_WORK INSTRUCTIONS_. Count the lines below in which "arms" appears, then give that number by itself.

(Beginning of MATERIAL PROVIDED)

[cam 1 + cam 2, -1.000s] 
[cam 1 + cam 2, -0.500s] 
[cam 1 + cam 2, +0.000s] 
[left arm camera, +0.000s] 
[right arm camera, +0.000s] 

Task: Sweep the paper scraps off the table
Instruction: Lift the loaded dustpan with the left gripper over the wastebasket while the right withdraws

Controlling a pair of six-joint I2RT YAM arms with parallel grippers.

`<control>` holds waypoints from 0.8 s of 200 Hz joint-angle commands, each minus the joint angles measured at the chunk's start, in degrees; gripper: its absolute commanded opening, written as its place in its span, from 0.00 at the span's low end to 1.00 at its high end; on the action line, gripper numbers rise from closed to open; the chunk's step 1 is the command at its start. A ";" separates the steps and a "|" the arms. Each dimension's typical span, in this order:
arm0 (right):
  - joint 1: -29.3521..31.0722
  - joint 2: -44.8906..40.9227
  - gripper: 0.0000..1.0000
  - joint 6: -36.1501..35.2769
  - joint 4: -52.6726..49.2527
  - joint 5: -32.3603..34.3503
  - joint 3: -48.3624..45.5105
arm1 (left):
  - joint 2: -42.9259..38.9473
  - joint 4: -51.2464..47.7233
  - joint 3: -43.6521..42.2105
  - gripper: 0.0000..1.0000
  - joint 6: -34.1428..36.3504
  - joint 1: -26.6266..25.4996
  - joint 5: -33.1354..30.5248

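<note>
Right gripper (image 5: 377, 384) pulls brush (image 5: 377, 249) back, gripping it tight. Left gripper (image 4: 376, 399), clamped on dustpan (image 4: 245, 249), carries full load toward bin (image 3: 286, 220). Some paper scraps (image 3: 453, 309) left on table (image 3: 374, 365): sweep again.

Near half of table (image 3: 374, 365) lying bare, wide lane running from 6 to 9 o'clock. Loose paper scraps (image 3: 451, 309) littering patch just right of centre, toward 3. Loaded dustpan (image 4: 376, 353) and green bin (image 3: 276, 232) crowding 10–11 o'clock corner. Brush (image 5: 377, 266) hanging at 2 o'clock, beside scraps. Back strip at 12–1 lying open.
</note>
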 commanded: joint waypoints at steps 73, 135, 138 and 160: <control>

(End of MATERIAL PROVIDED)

_EXERCISE ANSWER_. 2